Le riff envoûtant de "Dirt" brise le rythme infernal et annonce la deuxième partie de l'album. Iggy Pop se redresse mais sa rage est cette fois-ci contenue froidement, chaque phrase est prononcée avec une intensité sèche et flirt avec le faste éclat solennel d'un homme abattu mais fier d'avoir combattu... Il le dit lui-même "I'm burning inside, I'm just a yearning inside". Il se met à nu car sa blessure l'en a contraint et laisse ainsi la place à un torrent d'émotions. Ce titre est pour moi le chef d'oeuvre de Fun House, magnifique à en chialer.
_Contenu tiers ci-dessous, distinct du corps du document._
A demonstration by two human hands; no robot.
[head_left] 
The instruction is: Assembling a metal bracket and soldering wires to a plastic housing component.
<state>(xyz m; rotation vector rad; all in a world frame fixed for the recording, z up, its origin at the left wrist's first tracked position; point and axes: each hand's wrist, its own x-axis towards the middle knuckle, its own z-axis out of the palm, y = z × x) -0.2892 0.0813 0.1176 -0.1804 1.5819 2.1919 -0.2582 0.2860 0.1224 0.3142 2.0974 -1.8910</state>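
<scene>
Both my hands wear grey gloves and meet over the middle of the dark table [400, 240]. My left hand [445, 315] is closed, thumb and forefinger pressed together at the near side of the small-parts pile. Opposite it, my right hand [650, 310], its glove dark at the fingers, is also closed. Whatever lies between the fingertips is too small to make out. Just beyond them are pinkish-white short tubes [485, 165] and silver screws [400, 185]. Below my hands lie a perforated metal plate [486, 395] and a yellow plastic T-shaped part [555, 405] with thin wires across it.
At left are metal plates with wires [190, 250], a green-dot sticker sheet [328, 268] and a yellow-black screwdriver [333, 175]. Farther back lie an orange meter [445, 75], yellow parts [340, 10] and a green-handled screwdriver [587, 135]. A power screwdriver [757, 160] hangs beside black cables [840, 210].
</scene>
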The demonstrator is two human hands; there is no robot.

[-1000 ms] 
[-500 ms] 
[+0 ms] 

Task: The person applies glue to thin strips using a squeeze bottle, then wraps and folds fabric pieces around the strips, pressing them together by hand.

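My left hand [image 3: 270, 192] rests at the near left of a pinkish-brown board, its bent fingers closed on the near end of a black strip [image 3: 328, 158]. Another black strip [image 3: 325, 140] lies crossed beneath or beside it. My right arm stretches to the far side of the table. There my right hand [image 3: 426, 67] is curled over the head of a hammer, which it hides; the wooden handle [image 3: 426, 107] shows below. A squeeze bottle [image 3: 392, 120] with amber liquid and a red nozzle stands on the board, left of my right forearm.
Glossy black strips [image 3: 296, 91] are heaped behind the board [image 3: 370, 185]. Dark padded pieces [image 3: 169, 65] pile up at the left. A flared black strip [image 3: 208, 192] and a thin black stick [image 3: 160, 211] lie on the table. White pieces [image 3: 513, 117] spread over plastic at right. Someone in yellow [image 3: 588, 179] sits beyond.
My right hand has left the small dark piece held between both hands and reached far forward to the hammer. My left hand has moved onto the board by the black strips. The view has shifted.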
Après "1969" de leur précédent album, voici "1970", et nous replongeons de plus belle dans l'acid rock. Wah-wah à gogo, l'Iguane est transcendé et scande sauvagement des "I feel alright" comme pour appeler le saxophoniste Steven Mackay à venir raviver avec lui un feu déjà démentiel. Le morceau suivant "Fun House" s'embrase de la même façon, en effet, le feu semble se nourrir du même bois. Pop reprend son "I feel alright" accompagné également du saxo démoniaque de Mackay. Lorsque celui-ci démarre, on se croirait dans un trip jazzy Lynchien tout droit sorti du film Lost Highway, le saxo trempe dans tous les bordels de la La Nouvelle-Orléans et hurle ses vices à l'oreille d'un Iggy Pop sous LSD qui s'empresse de nous raconter avec souffrance tout ce que ces notes lui font voir. Lui et sa bande pètent véritablement les plombs dans le titre final "L.A. Blues", il n'y a plus aucune rythmique, on assiste ici à un brouahah aliéné et tout à fait insupportable. Paradoxalement orgasmique. En effet, les gueulards veulent s'exprimer une dernière fois avant de tourner la page définitivement sur un moment sombre de leur vie, ils s'exorcisent alors mutuellement pendant près de 5 minutes. Les 5 dernières minutes de cet album lapidaire mais tout à fait grandiose.
Cela va sans dire que Fun House (comme The Stooges) est un des plus important jalon menant au Punk rock, il est en effet la source d'inspiration de nombreux artistes prestigieux, une longue liste - qui n'a pas cessé de s'étendre - comprenant les Ramones et les Sex Pistols par exemple. Voilà que 40 ans après sa sortie, ce chef d'oeuvre est toujours intact, il n'a pas pris une ride (contrairement à I'Iguane...). Et je suis persuadée que plusieurs générations continueront à l'écouter et à l'apprécier comme j'apprécie cette oeuvre. Une oeuvre qui laisse une emprunte indélébile. C'est en voyant les Doors qu'Iggy Pop a su ce qu'il voulait faire, leur ressembler. Mission accomplie. Ils sont immenses.